_Task instructions_
Give back every line of the material exactly. Skip the pictures.

_Data extract_
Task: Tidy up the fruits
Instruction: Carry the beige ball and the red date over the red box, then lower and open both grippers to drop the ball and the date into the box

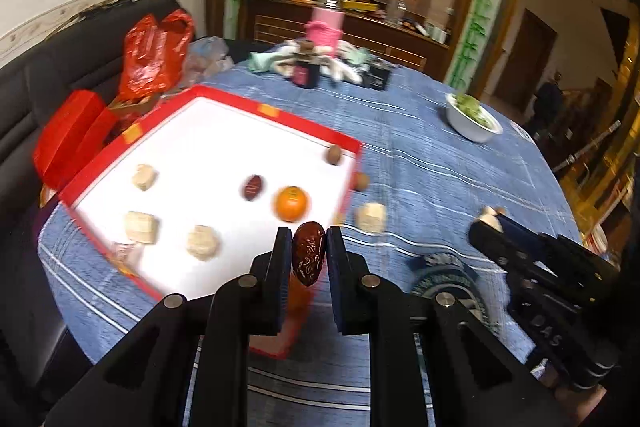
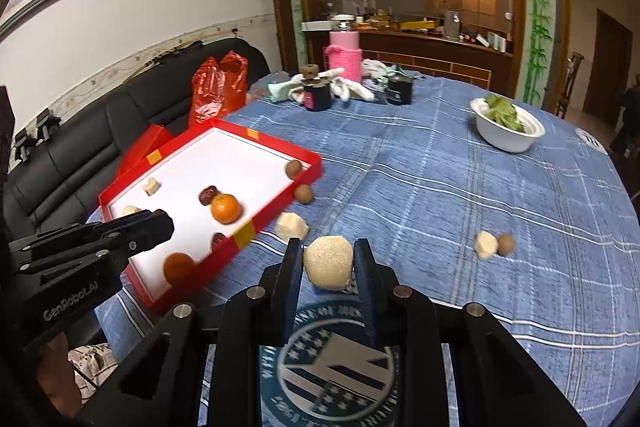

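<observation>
A white bowl of greens point(image 2: 507, 129) is seen far right on the blue checked bench point(image 2: 460, 187). A pink yarn-wrapped container point(image 2: 344, 55) is set at the back, a red plastic bag point(image 2: 219, 87) on the black sofa point(image 2: 100, 131).

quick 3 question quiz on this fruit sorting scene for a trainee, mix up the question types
1. True or false: the left hand-held gripper holds a red date.
2. What sits between the right hand-held gripper's fingers? A) orange B) pale round cake C) bowl
3. Fill in: the whole orange lies inside the red ____.

Key: 1 true. 2 B. 3 tray.
</observation>
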Motion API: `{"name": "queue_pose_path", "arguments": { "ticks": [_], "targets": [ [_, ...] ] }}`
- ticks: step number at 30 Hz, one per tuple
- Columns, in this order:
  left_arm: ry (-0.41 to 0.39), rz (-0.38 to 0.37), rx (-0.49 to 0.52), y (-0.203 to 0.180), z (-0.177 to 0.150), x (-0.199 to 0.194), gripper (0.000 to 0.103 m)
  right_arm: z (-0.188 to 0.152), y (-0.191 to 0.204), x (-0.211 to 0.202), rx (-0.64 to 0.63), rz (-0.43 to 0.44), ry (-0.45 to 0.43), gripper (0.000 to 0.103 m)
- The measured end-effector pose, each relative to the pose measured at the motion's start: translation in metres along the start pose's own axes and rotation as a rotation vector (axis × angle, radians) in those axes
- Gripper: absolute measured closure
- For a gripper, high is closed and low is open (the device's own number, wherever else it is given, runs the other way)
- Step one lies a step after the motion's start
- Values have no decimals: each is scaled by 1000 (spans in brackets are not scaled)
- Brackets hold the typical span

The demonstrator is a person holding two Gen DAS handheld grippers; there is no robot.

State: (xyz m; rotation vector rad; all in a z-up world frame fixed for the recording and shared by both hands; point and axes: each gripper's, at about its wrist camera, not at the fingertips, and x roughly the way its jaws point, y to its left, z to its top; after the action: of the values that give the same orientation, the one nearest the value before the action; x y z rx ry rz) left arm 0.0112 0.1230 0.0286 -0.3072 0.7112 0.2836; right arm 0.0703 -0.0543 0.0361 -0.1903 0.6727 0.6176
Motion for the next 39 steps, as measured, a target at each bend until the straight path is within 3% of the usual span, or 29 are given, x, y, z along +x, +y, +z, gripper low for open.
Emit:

_Answer space_
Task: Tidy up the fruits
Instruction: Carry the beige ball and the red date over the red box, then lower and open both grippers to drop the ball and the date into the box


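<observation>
A white bowl of greens point(image 2: 507, 129) is seen far right on the blue checked bench point(image 2: 460, 187). A pink yarn-wrapped container point(image 2: 344, 55) is set at the back, a red plastic bag point(image 2: 219, 87) on the black sofa point(image 2: 100, 131).

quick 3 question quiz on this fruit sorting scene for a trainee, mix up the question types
1. True or false: the left hand-held gripper holds a red date.
2. What sits between the right hand-held gripper's fingers? A) orange B) pale round cake C) bowl
3. Fill in: the whole orange lies inside the red ____.

Key: 1 true. 2 B. 3 tray.
</observation>
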Motion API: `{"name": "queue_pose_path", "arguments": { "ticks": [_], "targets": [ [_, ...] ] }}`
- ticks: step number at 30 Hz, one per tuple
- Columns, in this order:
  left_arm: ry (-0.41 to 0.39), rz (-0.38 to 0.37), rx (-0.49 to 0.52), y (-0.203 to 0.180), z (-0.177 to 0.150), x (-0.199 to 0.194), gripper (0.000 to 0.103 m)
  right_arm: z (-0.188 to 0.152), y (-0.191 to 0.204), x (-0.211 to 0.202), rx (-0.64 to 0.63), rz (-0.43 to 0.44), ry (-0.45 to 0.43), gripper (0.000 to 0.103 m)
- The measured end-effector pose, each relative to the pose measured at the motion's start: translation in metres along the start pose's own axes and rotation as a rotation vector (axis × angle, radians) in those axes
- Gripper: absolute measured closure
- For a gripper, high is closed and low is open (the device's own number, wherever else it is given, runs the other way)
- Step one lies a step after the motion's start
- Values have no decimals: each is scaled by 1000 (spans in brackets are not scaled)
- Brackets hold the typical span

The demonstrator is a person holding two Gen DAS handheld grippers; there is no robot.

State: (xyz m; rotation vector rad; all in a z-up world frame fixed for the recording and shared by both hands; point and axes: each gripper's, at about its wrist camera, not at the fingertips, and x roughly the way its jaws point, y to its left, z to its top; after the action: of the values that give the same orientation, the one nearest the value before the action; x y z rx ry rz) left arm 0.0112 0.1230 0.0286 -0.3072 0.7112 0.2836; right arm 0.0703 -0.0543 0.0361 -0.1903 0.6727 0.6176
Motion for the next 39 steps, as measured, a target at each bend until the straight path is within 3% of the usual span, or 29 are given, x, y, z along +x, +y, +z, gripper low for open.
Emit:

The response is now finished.